The records Start Marker

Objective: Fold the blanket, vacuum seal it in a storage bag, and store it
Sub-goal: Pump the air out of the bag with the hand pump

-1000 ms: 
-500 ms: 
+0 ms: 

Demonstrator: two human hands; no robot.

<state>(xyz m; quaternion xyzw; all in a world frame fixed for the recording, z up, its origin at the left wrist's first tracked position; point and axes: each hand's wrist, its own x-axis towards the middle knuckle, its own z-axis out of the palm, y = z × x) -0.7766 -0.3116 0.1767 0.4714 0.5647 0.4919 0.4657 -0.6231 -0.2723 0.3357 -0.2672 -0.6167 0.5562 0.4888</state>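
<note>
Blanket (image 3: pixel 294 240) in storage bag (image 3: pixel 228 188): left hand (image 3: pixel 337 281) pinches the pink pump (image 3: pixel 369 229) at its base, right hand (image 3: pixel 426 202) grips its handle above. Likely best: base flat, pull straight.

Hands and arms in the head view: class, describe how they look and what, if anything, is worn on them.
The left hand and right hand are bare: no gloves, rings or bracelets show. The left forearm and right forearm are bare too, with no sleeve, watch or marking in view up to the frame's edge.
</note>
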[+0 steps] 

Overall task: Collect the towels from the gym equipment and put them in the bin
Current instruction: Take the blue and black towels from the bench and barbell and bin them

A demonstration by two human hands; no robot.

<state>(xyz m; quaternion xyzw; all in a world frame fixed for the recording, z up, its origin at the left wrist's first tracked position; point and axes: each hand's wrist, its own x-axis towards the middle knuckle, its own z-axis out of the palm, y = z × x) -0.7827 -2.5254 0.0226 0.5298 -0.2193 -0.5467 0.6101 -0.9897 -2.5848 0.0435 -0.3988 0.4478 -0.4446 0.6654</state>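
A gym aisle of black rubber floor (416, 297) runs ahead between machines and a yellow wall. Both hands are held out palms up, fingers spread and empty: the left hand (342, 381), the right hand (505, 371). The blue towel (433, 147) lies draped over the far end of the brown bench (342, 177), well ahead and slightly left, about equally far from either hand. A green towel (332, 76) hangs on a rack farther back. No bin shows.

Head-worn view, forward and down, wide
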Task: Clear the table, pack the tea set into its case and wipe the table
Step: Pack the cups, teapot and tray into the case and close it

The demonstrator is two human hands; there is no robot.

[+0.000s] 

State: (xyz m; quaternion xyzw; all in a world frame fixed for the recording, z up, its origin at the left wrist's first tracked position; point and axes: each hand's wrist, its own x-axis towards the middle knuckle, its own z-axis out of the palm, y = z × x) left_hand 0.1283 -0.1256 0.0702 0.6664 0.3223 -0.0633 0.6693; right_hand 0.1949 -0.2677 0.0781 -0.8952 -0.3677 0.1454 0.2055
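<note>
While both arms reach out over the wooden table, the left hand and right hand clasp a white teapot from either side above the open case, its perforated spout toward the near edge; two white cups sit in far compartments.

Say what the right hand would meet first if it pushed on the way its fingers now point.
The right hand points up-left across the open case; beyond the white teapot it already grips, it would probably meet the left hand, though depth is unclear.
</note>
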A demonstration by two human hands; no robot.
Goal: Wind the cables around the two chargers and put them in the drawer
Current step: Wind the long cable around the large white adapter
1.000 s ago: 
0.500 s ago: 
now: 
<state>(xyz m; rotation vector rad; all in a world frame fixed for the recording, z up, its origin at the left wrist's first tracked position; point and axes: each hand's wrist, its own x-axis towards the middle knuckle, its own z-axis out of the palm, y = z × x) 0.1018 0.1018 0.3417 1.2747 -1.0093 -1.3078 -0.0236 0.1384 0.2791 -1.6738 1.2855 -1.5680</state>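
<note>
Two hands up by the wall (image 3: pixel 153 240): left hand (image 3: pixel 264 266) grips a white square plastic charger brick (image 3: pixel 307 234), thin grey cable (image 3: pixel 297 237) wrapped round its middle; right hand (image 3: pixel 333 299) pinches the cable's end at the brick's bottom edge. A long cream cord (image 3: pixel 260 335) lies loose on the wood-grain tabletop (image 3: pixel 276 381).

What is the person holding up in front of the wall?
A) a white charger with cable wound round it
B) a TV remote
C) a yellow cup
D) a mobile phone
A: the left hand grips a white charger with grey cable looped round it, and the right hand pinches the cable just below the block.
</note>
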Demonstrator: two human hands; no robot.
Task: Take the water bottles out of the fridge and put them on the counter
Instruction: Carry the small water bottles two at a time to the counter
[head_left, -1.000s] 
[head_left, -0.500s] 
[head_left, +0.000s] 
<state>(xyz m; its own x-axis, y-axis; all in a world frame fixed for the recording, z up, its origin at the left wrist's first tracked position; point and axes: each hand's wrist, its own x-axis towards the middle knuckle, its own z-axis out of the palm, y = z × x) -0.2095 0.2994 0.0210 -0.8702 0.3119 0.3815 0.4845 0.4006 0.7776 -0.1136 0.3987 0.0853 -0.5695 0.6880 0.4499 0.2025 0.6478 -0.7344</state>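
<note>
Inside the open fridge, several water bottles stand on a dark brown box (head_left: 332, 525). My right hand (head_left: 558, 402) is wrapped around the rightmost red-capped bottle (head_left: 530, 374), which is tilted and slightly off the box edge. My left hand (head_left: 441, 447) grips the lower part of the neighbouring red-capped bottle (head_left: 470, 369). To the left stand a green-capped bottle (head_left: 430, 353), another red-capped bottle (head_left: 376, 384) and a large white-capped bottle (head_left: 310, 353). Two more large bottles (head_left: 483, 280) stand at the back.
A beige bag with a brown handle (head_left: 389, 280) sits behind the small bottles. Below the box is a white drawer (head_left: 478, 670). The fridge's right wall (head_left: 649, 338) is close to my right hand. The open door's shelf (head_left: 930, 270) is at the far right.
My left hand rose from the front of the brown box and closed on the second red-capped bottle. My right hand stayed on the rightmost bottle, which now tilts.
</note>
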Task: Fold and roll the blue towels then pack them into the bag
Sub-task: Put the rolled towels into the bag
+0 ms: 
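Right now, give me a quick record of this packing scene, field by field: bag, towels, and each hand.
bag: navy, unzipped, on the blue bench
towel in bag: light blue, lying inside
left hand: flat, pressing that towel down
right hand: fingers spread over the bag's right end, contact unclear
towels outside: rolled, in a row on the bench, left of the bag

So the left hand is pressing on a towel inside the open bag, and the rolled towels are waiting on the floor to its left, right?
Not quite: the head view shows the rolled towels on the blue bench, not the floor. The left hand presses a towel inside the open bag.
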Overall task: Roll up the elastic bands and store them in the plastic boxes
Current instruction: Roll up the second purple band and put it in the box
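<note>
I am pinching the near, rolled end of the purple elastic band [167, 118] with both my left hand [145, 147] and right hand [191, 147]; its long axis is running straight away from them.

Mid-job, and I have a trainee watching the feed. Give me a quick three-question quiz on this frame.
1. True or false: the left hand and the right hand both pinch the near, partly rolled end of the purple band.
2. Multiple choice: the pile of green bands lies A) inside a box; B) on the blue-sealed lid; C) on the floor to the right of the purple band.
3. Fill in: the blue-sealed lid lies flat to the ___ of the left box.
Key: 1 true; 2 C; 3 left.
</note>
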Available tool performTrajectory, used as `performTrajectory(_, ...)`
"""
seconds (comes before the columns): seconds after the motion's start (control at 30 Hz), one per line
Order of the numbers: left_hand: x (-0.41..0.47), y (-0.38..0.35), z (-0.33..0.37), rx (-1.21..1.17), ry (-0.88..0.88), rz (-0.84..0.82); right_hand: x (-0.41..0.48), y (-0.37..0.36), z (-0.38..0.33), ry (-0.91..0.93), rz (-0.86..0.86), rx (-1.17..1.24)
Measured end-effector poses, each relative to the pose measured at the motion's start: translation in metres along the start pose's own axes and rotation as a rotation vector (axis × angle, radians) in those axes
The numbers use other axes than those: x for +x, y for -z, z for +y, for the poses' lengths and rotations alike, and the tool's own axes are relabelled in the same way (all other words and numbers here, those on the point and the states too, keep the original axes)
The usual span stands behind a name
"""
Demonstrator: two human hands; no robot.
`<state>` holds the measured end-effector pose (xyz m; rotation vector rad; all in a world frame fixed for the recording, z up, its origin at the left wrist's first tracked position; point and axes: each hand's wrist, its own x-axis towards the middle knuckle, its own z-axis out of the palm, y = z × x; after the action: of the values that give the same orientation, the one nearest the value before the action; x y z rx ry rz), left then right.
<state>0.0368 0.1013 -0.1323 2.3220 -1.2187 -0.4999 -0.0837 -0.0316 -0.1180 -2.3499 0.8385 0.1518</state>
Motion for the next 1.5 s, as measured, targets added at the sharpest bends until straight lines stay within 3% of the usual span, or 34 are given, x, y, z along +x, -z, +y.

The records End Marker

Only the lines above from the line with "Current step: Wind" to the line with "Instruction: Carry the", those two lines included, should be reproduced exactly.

◆ Written reply ◆
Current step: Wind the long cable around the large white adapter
1.000 s ago: 
0.500 s ago: 
now: 
<state>(xyz m; rotation vector rad; all in a world frame fixed for the recording, z up, its origin at the left wrist's first tracked position; point and axes: each hand's wrist, its own x-axis towards the middle knuckle, its own z-axis out of the palm, y = z × x) 0.1018 0.1018 0.3417 1.2747 -1.0093 -1.3078 -0.0236 0.1384 0.2791 -1.6738 1.2855 -1.5680</state>
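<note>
Two hands up by the wall (image 3: pixel 153 240): left hand (image 3: pixel 264 266) grips a white square plastic charger brick (image 3: pixel 307 234), thin grey cable (image 3: pixel 297 237) wrapped round its middle; right hand (image 3: pixel 333 299) pinches the cable's end at the brick's bottom edge. A long cream cord (image 3: pixel 260 335) lies loose on the wood-grain tabletop (image 3: pixel 276 381).

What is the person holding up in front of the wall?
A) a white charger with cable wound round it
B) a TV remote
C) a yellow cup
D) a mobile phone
A: the left hand grips a white charger with grey cable looped round it, and the right hand pinches the cable just below the block.
</note>
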Demonstrator: two human hands; no robot.
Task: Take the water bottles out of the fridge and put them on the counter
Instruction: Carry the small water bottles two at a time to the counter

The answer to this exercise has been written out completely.